The curfew was implemented in tandem with midnight basketball and other programs intended to help keep young people occupied during evening hours. Several other cities in the state adopted similar policies, including Everett, Kent, and SeaTac. By 1997, some 30 municipalities in Washington had a curfew of some kind in place, although the measures came under scrutiny for their cost and questionable constitutionality. For Tacoma, Moss said later, the teen curfew "served its purpose for the time" (Moss interview).

While serving as mayor, Moss decided to shut off television coverage of public comments during council meetings, claiming that the televised nature of the proceedings encouraged members of the public to waste the council's time. "They felt like they could get on TV and castigate not only public officials, but the staff of the administrations" (Moss interview)

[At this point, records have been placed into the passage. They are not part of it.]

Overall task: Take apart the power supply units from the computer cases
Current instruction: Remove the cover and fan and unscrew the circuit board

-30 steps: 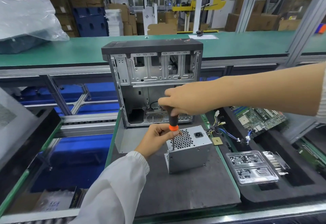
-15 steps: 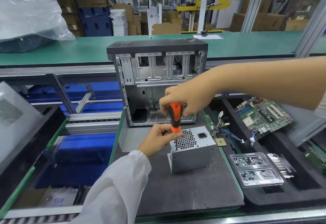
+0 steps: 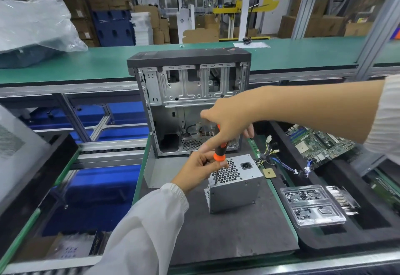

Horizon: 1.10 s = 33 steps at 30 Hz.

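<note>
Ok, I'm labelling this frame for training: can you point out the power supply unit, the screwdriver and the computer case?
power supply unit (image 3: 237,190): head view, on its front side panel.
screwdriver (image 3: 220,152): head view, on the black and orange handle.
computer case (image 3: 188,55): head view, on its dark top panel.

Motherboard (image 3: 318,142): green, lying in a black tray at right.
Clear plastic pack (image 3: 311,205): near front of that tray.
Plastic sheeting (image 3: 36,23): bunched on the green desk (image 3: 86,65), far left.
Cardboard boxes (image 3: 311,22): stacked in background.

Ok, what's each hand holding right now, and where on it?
Right hand grips the screwdriver by the upper handle. Left hand pinches it at the orange collar, the tip on the power supply unit.
</note>
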Tool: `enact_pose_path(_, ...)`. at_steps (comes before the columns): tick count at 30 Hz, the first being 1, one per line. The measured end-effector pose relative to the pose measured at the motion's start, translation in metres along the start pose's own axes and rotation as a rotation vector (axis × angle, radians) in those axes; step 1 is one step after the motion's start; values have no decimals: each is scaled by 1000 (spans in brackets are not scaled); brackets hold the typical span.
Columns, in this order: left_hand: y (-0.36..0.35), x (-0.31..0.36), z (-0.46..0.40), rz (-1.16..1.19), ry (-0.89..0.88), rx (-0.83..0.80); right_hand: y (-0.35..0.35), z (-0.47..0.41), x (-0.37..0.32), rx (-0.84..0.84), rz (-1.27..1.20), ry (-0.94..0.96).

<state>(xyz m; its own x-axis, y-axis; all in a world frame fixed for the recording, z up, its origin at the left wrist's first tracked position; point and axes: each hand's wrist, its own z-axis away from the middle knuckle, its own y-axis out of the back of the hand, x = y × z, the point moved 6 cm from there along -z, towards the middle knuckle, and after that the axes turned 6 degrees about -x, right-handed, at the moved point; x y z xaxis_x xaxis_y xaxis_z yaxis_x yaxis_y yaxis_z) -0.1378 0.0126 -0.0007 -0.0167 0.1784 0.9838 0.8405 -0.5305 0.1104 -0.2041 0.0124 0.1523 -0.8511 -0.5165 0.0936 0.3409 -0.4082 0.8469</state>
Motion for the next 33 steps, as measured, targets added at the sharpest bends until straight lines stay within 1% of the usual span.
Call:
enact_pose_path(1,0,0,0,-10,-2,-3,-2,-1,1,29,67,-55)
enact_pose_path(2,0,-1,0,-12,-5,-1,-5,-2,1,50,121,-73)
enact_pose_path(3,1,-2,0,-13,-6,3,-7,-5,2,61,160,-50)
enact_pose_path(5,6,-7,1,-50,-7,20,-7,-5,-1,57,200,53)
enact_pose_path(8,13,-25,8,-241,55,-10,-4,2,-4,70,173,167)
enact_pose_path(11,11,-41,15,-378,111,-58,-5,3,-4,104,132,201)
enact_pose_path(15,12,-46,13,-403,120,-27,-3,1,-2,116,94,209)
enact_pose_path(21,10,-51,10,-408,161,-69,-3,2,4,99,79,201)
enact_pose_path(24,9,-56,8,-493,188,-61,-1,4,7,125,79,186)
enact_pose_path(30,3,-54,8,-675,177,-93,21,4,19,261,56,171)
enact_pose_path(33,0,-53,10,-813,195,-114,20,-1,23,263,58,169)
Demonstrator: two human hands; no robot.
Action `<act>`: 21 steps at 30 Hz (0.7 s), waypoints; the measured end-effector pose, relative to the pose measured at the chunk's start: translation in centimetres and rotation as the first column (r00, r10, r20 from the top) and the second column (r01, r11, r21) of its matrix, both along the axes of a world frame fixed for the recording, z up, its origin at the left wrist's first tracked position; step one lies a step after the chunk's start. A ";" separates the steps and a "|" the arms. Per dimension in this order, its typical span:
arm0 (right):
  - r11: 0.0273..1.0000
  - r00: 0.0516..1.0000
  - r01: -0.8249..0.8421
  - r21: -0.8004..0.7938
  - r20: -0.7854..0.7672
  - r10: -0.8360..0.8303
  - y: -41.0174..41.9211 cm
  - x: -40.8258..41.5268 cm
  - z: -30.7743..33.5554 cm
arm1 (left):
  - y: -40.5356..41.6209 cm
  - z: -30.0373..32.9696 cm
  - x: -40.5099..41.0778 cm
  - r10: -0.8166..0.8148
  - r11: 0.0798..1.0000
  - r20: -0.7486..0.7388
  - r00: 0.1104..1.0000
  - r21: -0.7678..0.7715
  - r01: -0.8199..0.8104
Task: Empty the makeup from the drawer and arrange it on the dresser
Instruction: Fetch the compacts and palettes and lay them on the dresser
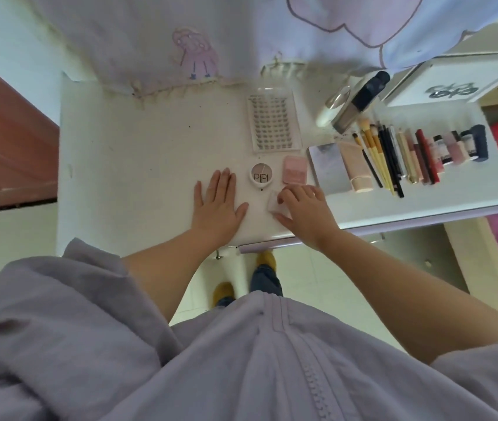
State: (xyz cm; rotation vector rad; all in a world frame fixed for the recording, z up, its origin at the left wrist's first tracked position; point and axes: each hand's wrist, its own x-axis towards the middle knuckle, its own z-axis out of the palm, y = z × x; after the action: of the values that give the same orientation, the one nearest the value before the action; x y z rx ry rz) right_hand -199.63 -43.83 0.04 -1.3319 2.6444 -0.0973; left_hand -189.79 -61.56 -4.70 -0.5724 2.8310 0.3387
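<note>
A: Item in hand?
B: Small pale pink case [278, 205], flat, squarish, smooth plastic; right hand [305, 211] curls over it, fingertips pinching its edges, near the front edge of the white tabletop [138, 153]. Left hand [217, 202] spread flat, palm down, holding nothing.

A: Hazards?
B: Case sits close to the edge; a nudge could likely drop it. It may also knock the round white compact [260, 177] or the pink ribbed box [295, 170] just behind.

A: Other stock?
B: Clear lash tray [273, 121], rigid. Row of brushes [375, 153], pencils and tubes: round and prone to rolling.

A: Drawer?
B: Appears closed; contents unseen.
</note>
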 end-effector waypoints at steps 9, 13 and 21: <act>0.985 0.985 0.167 -0.031 0.043 -0.166 0.1 1.3 1.1 | -1.0 0.9 -0.5 -0.088 0.993 0.133 0.987 0.096 0.076; 0.941 0.948 0.319 -0.116 0.028 -0.318 2.3 2.6 2.2 | -2.3 4.2 -1.7 -0.083 0.993 0.122 0.989 0.090 0.073; 0.606 0.607 0.790 -0.091 -0.024 -0.794 12.7 11.1 4.0 | 11.2 10.6 -3.1 -0.597 0.800 -0.263 0.757 -0.136 0.584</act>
State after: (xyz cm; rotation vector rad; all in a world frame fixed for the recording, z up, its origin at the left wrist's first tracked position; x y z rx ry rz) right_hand -188.55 -31.16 4.03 -0.0375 3.0853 -0.2689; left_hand -192.90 -50.34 5.87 0.4278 3.1064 0.2480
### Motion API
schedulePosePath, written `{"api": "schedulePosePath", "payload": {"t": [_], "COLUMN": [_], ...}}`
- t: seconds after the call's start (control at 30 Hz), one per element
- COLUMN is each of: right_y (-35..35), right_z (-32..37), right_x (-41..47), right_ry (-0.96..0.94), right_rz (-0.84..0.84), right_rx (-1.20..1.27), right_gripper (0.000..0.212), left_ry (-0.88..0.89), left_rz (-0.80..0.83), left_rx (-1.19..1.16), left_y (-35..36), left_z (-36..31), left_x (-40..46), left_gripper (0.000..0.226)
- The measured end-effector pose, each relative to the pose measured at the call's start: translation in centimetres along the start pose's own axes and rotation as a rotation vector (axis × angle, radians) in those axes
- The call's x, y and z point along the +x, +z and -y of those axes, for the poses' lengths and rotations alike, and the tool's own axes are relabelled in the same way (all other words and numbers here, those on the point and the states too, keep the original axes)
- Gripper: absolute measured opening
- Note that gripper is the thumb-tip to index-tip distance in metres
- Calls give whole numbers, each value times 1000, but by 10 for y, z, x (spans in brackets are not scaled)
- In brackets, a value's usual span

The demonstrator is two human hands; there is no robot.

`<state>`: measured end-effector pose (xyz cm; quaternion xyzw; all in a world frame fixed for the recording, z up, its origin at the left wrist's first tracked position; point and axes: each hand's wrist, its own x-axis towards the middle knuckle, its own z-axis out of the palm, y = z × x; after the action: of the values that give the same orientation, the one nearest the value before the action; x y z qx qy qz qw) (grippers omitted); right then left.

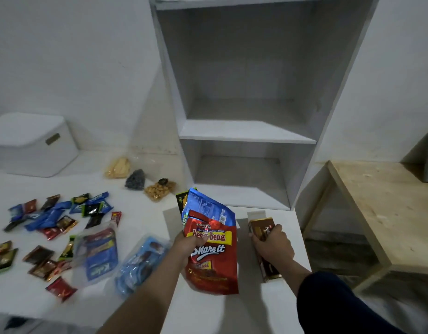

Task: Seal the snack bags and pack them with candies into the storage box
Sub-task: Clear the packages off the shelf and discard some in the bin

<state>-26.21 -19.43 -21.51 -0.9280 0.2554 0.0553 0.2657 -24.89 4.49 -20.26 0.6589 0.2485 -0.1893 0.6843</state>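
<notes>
Two hands work at lower centre: left hand (pixel 191 242) grips the red snack bag (pixel 214 256) with a blue bag (pixel 208 208) behind; right hand (pixel 273 244) clasps a brown box (pixel 261 229).

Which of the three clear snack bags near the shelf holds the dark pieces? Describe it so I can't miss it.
Start at the white shelf unit; three clear bags lie left of its base. The dark snack bag is the middle one, between the pale yellow chips bag and the golden nuts bag. It alone holds blackish pieces.
</notes>
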Motion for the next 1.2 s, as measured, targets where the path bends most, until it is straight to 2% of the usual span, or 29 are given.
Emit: {"api": "schedulePosePath", "payload": {"t": [0.2, 0.37, 0.53, 0.7, 0.87, 1.0, 1.2], "right_y": [6, 43, 101, 162, 220, 271, 347], "right_z": [58, 106, 146, 191, 234, 273, 347], "right_x": [-85, -195, -301, -392, -461, -502, -542], "right_ry": [-157, -323, -489, -678, -880, -980, -994], "right_rz": [-21, 109, 271, 417, 517, 632, 799], "right_rx": [91, 175, 215, 112, 96, 70, 79], "right_gripper": [75, 77, 75, 71, 68, 65, 66], "left_ry": [106, 138, 113, 87, 108, 65, -20], "left_rz": [-74, -297, -556, -690, -827, -959, -1067], "left_rx": [-171, -260, -371, -527, -674, -759, -824], "left_y": [-85, -193, -291, -369, -428, -479, -558], "left_z": [22, 74, 137, 191, 230, 256, 270], "left_x": [-83, -174, -261, -333, -372, -377, -364], "left_gripper": [48, 56, 48, 48, 40, 46, 58]}}
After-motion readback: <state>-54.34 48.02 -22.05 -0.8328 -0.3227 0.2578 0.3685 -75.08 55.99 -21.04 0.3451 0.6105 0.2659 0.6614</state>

In later years Moss defended the decision: "We never stopped citizens being heard, and we tape recorded everything they had to say and acted upon those interests that were legitimate" (Moss interview). It was within the power of the council to overrule his decision, but a motion to do so was never proposed.

Moss served as mayor of Tacoma until 1995. Due to term limits, he was not eligible to stand for re-election to the city council. He was later elected to the Pierce County Council, serving two four-year terms as a council member, and for two years as council chair, before retiring in 2004.


Sources:

Dominic Black interview with Harold Moss, March 25 and April 14, 2016, digital audio files in possession of HistoryLink, Seattle, Washington; Harold Moss, "Fighting for the Dreams That Matter," unpublished autobiographical manuscript, copy in possession of Dominic Black, Seattle, Washington; Karen Alexander, "Tacoma Council Mourns Mayor," The Seattle Times, January 18, 1994, p. B-1; "Moss in Line to Be Tacoma's Mayor," Ibid., January 25, 1994; Florangela Davila, "Tacoma Approves Youth Curfew," Ibid., November 16, 1994, p. B-1; "Tacoma Teen Curfew Goes Into Effect," Ibid., January 3, 1995, p. B-2; "Tacoma Arrests Reflect Curfew," Ibid., November 2, 1995, p. B-2; "Bellingham Curfew Rejected," Ibid., May 16, 1998, p. A-6.